At UC Irvine we are preparing a G measurement which will use the "dynamic" method with several novel features. The torsion pendulum will be a thin fused quartz plate suspended vertically, and the gravity source masses will be a pair of copper rings (see figure). The pendulum will oscillate freely in a torsional mode (rotating around the fiber axis. G is determined by measuring the change in oscillation frequency when the ring pair is rotated by 90 degrees around the vertical axis (for example, from a north-south alignment to an east-west alignment). The ring source mass geometry produces a specially shaped gravity field (an extremely uniform field gradient) which interacts with the thin pendulum in such a way that the measured value of G is extremely insensitive to errors in the mass distribution and position of the pendulum. A unique feature of the experiment is that the pendulum will operate in a cryogenic environment at a temperature of 4K or below, to reduce thermal noise sources and to increase the oscillation "Q" to a level such that Kuroda's effect will not disturb the measurement by more than 1 ppm. The experiment will operate in a former Nike missile bunker at the Hanford site in eastern Washington, near the LIGO gravitational wave detector site. We aim for a G measurement with 10 ppm accuracy. If the copper rings are replaced with fused silica rings (whose mass distribution may be mapped optically) our accuracy might eventually be improved to about 2 ppm.

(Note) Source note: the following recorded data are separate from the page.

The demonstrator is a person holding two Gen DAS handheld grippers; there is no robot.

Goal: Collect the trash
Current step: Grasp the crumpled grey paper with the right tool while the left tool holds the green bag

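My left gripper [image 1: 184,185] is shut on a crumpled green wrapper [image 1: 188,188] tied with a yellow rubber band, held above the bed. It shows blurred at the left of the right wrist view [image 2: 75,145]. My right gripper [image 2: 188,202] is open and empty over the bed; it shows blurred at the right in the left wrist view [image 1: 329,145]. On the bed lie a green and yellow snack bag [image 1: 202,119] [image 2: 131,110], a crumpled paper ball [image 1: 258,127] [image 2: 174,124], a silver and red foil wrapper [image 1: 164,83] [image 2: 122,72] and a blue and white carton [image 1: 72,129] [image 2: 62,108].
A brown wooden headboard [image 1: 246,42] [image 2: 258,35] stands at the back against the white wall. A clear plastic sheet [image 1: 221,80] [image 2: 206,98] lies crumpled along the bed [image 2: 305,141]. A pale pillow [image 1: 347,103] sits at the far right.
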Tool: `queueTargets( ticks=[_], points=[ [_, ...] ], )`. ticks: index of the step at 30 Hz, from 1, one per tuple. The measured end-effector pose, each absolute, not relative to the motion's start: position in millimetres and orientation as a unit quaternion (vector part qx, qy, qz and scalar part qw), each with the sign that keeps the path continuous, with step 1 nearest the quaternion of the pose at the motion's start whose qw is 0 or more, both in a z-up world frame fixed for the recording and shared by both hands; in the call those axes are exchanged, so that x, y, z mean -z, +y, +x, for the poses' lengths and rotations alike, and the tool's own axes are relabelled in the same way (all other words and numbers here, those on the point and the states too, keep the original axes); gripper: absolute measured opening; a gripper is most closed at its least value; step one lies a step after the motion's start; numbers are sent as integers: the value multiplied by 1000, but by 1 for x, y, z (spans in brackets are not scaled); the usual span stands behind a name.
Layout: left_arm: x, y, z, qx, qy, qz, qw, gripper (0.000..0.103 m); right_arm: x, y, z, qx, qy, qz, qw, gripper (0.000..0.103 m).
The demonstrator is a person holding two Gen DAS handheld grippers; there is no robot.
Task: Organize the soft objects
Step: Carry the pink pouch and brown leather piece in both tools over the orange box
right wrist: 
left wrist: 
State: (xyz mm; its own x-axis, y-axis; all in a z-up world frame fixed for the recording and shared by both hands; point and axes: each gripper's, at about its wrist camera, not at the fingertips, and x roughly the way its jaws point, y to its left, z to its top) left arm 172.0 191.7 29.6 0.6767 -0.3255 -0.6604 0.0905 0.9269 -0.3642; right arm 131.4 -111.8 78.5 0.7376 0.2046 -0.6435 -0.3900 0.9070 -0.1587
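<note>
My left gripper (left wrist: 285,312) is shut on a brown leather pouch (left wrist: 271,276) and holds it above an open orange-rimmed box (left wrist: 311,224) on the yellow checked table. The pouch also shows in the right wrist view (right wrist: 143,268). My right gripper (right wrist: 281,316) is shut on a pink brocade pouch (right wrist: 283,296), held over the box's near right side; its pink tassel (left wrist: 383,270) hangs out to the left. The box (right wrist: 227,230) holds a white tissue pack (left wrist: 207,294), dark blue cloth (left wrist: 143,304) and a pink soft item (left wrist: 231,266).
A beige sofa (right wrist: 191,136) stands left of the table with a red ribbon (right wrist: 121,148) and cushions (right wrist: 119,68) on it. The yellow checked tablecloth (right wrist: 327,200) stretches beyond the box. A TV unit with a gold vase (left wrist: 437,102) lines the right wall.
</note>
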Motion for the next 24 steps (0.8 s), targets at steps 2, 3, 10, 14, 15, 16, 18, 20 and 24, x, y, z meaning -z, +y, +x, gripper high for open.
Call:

At the University of Washington, Jens Gundlach plans a G measurement which, like the Irvine experiment, involves a suspended fused quartz plate and a source mass system which produces a specially shaped gravity field (instead of rings, Gundlach's source masses will be a set of eight specially located spherical masses). A key feature of Gundlach's system is that the pendulum will be mounted on a platform rotating at about 1 revolution per hour. As the platform rotates with respect to the source masses their gravity field will exert forces on the pendulum which make it try to speed ahead or fall behind the platform's rotation. The clever trick of Gundlach's scheme is that a "feedback" mechanism will control the platform rotation speed so that it speeds up or slows in such a way that the pendulum always remains fixed relative to the platform. The measured angular acceleration of the platform accurately then reflects the acceleration the pendulum would have if it were experiencing only forces due to the source masses, and thus may be used to determine G. In this scheme the suspension fiber never twists significantly, so that concerns related to Kuroda's effect are elegantly avoided. Gundlach has experimentally demonstrated that this scheme should be capable of a 10 ppm G measurement.